[Start of Attachment]

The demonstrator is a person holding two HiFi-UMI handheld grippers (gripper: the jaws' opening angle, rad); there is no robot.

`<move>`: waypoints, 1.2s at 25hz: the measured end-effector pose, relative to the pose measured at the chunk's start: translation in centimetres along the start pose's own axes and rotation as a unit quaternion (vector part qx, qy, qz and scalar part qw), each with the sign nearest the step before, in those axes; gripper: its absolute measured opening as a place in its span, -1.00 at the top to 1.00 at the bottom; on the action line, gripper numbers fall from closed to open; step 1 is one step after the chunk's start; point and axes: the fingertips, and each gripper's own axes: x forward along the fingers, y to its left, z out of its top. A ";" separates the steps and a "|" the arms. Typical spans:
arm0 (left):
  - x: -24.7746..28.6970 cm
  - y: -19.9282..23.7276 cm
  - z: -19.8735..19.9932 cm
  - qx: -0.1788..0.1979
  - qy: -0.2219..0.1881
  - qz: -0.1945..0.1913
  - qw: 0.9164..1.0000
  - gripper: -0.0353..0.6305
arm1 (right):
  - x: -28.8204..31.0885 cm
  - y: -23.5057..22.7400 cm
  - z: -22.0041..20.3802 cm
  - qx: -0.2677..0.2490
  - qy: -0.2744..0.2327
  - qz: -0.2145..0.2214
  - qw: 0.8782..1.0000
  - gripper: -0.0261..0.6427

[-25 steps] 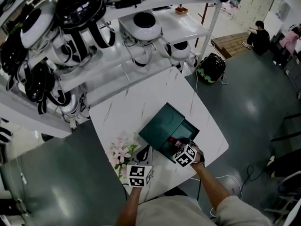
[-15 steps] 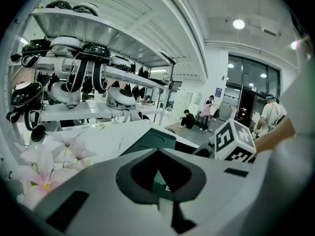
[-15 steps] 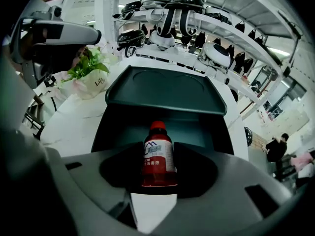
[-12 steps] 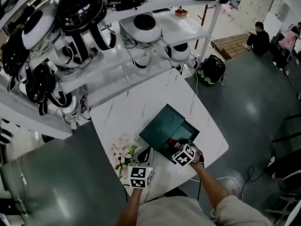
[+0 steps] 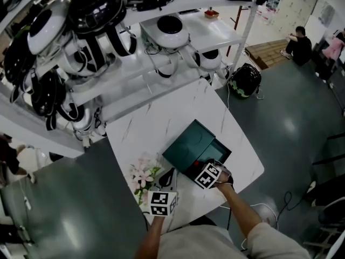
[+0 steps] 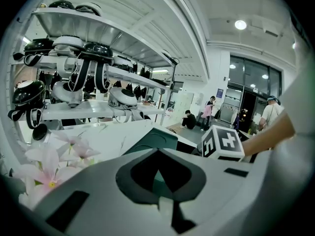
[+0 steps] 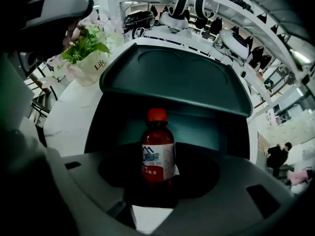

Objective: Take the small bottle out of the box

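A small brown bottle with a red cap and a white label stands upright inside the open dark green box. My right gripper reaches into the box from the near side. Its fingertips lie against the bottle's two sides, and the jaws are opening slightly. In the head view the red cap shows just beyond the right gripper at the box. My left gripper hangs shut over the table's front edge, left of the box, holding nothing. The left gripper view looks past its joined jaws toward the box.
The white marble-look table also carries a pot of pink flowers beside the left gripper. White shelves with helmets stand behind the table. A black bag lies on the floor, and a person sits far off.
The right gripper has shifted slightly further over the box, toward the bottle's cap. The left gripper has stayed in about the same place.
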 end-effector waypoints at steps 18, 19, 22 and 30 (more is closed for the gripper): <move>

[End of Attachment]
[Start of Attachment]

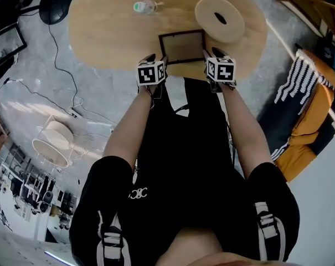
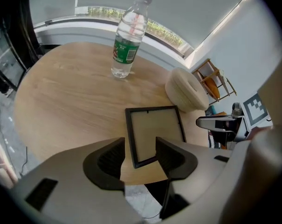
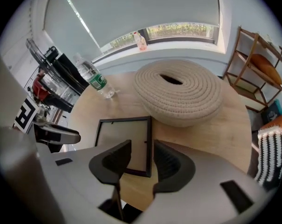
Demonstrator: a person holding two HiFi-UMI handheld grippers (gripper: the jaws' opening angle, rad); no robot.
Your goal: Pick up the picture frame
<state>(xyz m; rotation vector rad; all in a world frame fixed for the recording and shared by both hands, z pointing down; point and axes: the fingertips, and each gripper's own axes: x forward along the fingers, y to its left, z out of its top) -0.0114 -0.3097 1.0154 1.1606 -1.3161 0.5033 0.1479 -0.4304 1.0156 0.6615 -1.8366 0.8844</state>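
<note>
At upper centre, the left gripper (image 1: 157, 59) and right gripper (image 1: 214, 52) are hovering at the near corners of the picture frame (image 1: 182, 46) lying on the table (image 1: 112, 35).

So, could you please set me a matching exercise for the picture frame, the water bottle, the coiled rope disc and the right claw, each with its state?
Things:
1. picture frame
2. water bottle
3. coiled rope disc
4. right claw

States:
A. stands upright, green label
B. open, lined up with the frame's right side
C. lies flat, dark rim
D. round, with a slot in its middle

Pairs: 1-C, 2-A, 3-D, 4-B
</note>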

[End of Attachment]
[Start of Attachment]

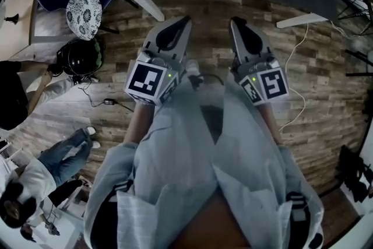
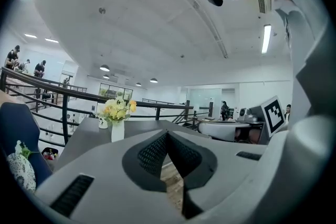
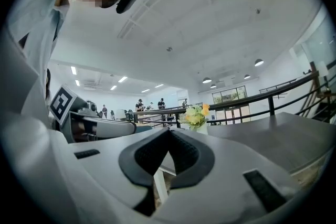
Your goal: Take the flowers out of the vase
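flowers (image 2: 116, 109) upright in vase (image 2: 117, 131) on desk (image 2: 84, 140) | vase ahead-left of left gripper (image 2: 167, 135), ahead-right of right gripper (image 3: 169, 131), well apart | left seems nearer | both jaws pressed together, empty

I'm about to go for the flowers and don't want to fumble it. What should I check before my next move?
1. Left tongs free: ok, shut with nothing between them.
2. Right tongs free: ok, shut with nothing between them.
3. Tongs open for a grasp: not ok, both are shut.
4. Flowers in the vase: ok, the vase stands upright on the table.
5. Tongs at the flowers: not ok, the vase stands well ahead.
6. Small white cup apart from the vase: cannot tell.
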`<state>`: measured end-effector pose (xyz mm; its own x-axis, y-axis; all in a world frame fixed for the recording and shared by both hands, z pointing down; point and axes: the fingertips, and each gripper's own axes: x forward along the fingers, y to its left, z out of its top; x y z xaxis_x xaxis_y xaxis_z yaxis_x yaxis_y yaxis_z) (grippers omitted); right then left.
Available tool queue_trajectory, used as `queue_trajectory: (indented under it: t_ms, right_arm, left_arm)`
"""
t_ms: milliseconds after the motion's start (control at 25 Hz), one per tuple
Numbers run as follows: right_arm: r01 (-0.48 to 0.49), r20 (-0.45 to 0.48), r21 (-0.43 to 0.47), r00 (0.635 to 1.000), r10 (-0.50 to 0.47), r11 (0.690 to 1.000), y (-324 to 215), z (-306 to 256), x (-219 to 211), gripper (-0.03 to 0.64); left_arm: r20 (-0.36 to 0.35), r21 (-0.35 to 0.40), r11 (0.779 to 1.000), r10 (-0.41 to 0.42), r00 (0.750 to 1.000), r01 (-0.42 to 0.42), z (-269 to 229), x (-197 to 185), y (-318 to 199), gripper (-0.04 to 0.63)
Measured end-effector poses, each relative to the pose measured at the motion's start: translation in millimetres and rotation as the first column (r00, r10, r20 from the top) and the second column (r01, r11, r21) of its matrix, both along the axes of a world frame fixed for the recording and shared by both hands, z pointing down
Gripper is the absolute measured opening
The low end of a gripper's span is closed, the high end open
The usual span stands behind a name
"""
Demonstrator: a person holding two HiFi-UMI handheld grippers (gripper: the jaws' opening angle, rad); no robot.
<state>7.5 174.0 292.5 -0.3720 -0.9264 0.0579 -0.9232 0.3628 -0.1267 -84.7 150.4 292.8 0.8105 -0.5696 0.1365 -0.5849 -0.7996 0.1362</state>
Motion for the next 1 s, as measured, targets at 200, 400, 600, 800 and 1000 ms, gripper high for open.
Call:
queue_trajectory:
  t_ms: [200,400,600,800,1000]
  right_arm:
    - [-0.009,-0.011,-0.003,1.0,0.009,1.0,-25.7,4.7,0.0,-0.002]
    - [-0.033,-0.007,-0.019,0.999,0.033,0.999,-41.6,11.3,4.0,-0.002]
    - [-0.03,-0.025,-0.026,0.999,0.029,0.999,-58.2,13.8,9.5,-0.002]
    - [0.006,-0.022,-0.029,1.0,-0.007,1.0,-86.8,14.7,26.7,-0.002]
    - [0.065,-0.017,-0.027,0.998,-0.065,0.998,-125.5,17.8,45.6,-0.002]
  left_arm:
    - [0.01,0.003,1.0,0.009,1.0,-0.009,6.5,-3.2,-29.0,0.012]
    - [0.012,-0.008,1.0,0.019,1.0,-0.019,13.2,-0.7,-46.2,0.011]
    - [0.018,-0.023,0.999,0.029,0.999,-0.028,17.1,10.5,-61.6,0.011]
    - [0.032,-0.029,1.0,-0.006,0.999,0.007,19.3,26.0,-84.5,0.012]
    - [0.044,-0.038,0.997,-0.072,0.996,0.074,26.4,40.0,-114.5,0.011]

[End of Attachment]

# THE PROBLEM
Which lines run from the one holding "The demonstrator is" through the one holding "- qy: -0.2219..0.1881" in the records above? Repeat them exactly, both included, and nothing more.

# REPLY TO THE EXERCISE
The demonstrator is a person holding two HiFi-UMI handheld grippers (gripper: the jaws' opening angle, rad); there is no robot.

`<move>`: waypoints, 1.2s at 25hz: the measured end-effector pose, relative to the pose measured at the chunk's start: translation in centimetres along the start pose's own axes and rotation as a unit quaternion (vector part qx, qy, qz and scalar part qw), each with the sign nearest the step before, in those axes; gripper: its absolute measured opening as a place in its span, -1.00 at the top to 1.00 at the bottom; on the action line, gripper numbers fall from closed to open; step 1 is one step after the chunk's start; point and axes: the fingertips, and each gripper's own axes: x forward along the fingers, y to its left, z out of its top. A ";" separates the steps and a "|" the arms. Typical spans:
arm0 (left):
  - x: -24.7746..28.6970 cm
  - y: -19.9282..23.7276 cm
  - z: -19.8735..19.9932 cm
  - qx: -0.1788..0.1979
  - qy: -0.2219..0.1881

Nothing more remains to be added to the answer.